Фиалка Пратера | страница 21
— Они отсчитывают каждое мгновение, — говорил Бергманн. — Смерть подкрадывается все ближе и ближе. Сифилис. Нищета. Чахотка. Раковая опухоль разрастется неизлечимыми метастазами. Мое искусство — дрянь, профанация. Это конец, полное фиаско. Война. Отравляющий газ. Нам всем уготована смерть в душегубке.
И начинал живописать грядущую войну. Нападение на Вену, Прагу, Лондон, Париж; небо, черное от самолетов, роняющих смертоносный груз; стремительное порабощение Европы; покорение Азии, Африки, обеих Америк. Истребление евреев, уничтожение ученых, гигантские бордели, куда сгоняют неарийских женщин; сожженные картины и книги, разбитые статуи, повсеместное уничтожение обреченных стариков; массовая стерилизация расово-неполноценных, тотальное оболванивание молодежи; Франция и Балканы отброшены в дикость, там разбиты спортивные площадки для гитлерюгенда; повсюду коричневое искусство, коричневая литература, коричневая музыка, коричневая философия, коричневая наука и — новая религия — гитлерианство, со своим Ватиканом в Мюнхене и Лурдом на Берхтесгадене[24] — мешанина из Бытия Фюрера, перлов из «Mein Kampf» и большевистской ереси, причастия Крови и Почвы, приправленная изощренными ритуалами наивысшего единения с Отечеством — с человеческим жертвоприношением и крещением сталью.

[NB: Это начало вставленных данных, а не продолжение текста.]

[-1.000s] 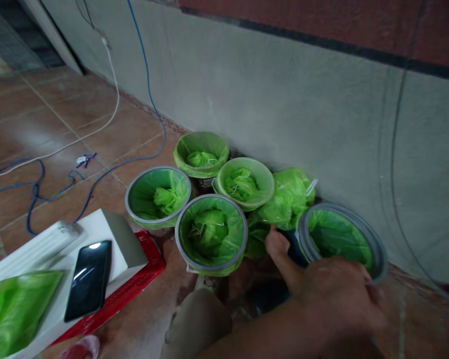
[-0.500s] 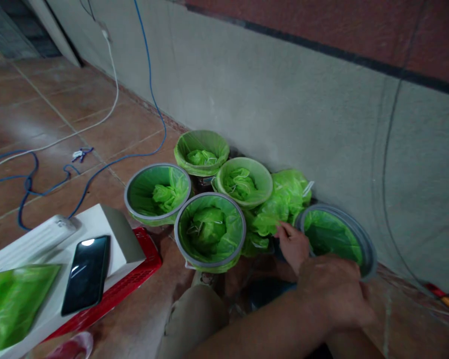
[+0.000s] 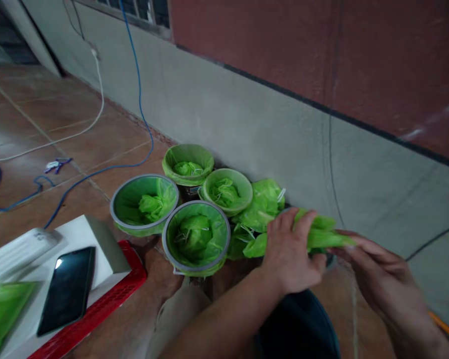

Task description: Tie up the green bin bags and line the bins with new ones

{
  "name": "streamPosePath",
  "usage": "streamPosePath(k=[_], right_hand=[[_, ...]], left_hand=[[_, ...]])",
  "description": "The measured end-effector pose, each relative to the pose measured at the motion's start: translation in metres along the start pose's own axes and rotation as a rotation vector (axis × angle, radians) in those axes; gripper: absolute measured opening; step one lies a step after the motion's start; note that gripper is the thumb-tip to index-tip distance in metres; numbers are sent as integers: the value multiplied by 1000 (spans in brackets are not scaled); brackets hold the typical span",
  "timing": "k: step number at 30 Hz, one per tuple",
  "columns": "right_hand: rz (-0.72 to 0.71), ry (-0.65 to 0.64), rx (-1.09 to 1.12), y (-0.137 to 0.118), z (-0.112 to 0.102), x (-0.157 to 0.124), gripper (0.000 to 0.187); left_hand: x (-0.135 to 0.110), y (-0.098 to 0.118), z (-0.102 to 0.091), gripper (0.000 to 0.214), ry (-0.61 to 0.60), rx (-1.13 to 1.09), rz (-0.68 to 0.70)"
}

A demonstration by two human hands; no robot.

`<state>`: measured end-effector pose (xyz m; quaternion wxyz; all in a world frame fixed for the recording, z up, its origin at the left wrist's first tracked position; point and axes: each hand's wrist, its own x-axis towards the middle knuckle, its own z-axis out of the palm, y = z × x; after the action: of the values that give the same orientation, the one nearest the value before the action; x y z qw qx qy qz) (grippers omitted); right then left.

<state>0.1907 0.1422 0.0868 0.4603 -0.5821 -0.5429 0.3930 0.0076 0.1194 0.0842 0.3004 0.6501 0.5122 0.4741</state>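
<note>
Left hand around green bag, lengthwise sideways

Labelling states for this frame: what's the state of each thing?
green bag: bunched long, held off the floor.
left hand: shut around the bag.
right hand: at the bag's far end, grip blurred.
lined bins: four, upright, bunched bag inside each.
phone: face up, screen dark.
dark bin: under the hands, no liner showing.

4 bins cluster against the wall, with the bag just right of them.
</note>
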Motion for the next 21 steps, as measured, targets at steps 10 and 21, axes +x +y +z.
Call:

— Все, — пророчествовал Бергманн, — умрут. Все. Хотя нет… один останется. — Он показал на безобидного толстяка, одиноко сидящего в дальнем углу. — Этот уцелеет. Такие пойдут на все, лишь бы сохранить себе жизнь. Двери его дома распахнутся перед захватчиками, он заставит жену готовить им стряпню, а сам, ползая на коленях, станет прислуживать им. Отречется от матери. Отдаст свою сестру солдатам. В тюрьме станет стучать на сокамерников. Осквернит Писание. Будет держать родную дочь, пока ее будут насиловать. А в награду получит место чистильщика сапог в общественном сортире и будет вылизывать эти сапоги языком… — Бергманн сокрушенно покачал головой. — Страшноватенькая картинка вырисовывается. Зависть не гложет.

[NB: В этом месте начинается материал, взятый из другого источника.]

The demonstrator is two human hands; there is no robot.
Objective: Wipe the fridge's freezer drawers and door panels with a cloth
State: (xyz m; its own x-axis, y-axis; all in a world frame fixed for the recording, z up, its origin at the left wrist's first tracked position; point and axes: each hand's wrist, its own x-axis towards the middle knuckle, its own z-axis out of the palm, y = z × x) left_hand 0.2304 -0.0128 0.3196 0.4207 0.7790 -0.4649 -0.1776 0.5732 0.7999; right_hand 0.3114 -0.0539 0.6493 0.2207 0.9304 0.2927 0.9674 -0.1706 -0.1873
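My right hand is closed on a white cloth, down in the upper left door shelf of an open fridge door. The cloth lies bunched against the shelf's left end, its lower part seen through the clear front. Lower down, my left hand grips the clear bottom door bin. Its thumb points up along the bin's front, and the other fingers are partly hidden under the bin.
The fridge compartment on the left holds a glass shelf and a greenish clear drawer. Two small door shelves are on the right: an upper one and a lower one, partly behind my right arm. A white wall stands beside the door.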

После таких разговоров у меня на душе оставался странный осадок. Я, как и мои знакомые, понимал, что войны в Европе не избежать, но понимал как-то умозрительно. Так человек знает, что он смертен, но все-таки не верит, что это может случиться с ним. Война была так же непостижима для моего сознания, как и смерть. Я не мог ее представить, потому что за ней ничего не было видно. Разум отказывался ее принимать; так зрителю не дано увидеть, что происходит за кулисами театра. Война, как и смерть, перечеркивала мое представление о будущем. Стена, за которой — неизвестность. Стена означала мгновенный и безоговорочный крах моего мира. Когда я думал о ней, меня охватывал тоскливый ужас и начинало противно сосать под ложечкой. И я либо отмахивался от неприятных мыслей, либо память милосердно подсовывала мне свои лазейки. И, как каждый человек при мысли о собственной смерти, я втайне шептал себе: «А вдруг? Вдруг пронесет? Вдруг обойдется?»